Brief> Please copy each line below that contains the string "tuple".

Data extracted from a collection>

☆ ☆ ☆

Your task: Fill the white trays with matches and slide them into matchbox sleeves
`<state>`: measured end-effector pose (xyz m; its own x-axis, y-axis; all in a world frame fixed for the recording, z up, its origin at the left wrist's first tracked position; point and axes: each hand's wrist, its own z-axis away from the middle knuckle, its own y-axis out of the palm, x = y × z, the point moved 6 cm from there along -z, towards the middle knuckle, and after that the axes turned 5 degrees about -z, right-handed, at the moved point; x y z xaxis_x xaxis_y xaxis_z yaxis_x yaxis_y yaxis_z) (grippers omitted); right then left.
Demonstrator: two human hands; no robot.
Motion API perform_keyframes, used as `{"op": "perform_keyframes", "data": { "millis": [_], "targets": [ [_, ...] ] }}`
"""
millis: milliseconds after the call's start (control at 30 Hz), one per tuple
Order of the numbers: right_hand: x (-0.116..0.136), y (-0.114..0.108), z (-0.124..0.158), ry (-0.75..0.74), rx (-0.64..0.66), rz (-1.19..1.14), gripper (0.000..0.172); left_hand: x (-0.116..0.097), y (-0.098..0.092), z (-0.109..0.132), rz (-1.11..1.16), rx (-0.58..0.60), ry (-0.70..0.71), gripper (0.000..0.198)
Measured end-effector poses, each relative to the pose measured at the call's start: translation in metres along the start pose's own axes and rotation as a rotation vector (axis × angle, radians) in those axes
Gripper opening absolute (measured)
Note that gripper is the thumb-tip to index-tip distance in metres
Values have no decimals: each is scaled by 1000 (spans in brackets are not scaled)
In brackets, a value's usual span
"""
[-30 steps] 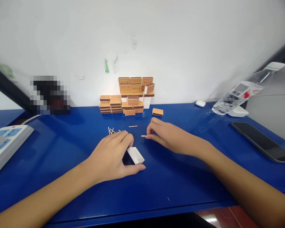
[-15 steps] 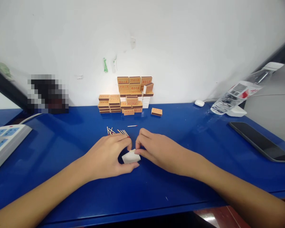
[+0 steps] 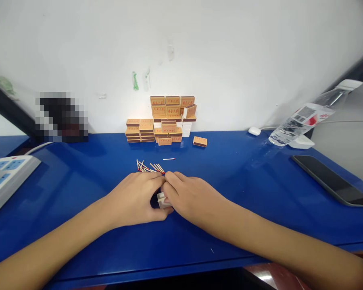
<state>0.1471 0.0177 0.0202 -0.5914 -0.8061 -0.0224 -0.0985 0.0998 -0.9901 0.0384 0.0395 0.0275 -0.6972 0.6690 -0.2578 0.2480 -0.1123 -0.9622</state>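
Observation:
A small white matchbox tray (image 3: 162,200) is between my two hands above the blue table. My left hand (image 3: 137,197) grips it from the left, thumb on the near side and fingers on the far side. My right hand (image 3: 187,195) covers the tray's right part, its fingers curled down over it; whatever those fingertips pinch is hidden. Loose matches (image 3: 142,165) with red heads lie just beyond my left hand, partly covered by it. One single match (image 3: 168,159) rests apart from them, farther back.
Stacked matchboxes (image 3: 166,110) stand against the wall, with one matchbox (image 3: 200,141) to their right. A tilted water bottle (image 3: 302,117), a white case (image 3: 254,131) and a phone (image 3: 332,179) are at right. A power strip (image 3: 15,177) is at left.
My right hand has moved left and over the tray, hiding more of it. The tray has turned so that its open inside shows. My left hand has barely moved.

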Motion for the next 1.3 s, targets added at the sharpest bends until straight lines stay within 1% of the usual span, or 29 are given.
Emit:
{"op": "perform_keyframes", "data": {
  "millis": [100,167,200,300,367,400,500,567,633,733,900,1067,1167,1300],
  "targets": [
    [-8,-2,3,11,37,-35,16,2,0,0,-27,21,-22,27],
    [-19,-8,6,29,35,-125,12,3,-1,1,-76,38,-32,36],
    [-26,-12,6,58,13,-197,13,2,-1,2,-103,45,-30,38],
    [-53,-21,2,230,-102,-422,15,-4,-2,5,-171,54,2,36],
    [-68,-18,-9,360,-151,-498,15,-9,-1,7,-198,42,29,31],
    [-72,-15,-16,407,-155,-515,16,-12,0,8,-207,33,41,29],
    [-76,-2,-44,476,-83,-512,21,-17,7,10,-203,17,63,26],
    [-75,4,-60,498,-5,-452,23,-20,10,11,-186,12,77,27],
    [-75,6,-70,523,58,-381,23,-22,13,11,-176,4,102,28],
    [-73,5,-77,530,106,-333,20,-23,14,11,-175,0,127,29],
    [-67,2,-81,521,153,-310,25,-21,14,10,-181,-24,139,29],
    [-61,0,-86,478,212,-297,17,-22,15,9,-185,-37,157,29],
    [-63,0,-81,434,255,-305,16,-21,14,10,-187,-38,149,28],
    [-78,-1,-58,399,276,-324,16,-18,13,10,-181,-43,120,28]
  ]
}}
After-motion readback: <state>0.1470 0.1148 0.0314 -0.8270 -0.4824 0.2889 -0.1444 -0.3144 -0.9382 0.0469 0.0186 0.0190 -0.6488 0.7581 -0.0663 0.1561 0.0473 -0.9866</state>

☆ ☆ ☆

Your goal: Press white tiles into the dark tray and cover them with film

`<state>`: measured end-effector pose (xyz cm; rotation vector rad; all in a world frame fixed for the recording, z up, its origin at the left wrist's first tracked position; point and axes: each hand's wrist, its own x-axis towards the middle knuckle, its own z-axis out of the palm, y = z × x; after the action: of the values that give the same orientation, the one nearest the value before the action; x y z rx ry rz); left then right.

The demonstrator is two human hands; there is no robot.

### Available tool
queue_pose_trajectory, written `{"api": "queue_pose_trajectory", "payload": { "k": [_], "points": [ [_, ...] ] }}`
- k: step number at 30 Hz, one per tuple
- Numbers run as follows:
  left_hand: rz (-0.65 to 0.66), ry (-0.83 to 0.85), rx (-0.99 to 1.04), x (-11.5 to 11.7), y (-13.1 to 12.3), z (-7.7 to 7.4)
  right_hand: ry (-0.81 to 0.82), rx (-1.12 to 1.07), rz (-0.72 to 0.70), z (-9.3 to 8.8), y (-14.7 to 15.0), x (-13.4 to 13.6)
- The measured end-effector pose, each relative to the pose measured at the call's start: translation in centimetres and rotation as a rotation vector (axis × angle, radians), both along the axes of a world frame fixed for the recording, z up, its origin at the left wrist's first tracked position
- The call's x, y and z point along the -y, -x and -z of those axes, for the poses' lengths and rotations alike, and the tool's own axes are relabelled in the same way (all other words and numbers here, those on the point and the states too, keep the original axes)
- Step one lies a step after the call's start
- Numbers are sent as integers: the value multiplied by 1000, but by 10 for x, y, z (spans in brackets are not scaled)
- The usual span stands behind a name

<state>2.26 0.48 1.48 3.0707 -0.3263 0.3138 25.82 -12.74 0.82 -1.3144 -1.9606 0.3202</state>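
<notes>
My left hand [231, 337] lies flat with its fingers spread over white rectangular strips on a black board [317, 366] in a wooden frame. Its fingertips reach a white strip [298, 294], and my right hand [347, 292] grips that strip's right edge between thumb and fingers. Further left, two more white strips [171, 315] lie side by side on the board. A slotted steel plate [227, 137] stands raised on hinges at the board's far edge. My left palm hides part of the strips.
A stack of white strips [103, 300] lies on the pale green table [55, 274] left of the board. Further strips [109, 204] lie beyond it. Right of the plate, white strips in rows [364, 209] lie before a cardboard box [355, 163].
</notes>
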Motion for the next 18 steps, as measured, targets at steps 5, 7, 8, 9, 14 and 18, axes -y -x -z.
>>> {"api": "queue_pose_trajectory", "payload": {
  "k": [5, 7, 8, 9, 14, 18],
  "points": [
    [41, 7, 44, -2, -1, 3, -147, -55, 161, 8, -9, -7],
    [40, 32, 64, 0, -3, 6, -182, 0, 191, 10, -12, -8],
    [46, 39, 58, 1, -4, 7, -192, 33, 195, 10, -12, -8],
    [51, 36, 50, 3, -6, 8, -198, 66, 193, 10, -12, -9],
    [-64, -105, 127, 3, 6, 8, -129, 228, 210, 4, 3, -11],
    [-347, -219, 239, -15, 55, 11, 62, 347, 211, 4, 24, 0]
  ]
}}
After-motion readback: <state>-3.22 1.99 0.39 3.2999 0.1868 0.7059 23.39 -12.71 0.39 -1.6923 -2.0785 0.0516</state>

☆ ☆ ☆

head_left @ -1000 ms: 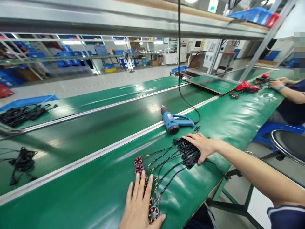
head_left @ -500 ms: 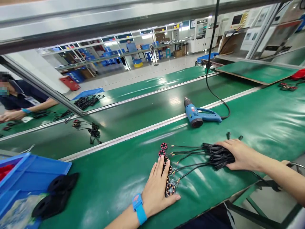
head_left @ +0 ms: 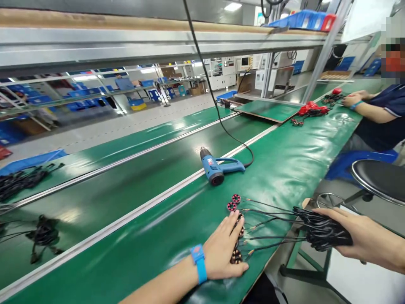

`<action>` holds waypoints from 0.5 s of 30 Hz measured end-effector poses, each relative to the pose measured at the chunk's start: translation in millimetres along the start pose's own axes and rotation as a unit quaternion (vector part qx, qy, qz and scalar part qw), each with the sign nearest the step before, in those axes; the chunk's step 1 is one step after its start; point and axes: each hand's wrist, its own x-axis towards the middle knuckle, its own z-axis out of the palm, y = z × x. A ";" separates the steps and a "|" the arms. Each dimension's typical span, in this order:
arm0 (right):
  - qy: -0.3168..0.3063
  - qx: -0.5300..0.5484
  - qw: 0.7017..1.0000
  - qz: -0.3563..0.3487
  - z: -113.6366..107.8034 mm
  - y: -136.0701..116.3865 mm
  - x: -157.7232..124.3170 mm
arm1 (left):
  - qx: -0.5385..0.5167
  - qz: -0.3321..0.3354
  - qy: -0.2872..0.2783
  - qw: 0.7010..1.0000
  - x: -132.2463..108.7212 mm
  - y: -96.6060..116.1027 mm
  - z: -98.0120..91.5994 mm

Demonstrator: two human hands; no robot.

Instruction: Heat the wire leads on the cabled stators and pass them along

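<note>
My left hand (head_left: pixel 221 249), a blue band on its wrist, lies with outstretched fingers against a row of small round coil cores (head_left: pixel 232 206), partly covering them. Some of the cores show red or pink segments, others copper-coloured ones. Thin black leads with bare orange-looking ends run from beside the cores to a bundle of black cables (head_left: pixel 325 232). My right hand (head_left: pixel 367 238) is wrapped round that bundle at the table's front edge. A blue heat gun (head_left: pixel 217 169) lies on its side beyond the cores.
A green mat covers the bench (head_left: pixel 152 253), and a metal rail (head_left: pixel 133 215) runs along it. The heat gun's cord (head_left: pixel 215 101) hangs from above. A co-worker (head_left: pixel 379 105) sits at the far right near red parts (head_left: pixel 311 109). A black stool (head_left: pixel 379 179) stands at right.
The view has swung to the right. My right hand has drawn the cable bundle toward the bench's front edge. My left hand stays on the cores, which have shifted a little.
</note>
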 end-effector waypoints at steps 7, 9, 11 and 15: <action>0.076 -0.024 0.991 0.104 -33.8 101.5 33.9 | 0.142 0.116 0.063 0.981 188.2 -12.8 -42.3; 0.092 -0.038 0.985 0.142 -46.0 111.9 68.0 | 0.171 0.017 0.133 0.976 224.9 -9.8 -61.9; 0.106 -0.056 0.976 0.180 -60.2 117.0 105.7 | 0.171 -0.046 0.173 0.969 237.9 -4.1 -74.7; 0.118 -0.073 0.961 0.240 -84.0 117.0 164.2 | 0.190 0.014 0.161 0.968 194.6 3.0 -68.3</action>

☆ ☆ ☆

Finished exercise>
millis: milliseconds after the call's start (control at 30 Hz), one per tuple
- k: step number at 30 Hz, one per tuple

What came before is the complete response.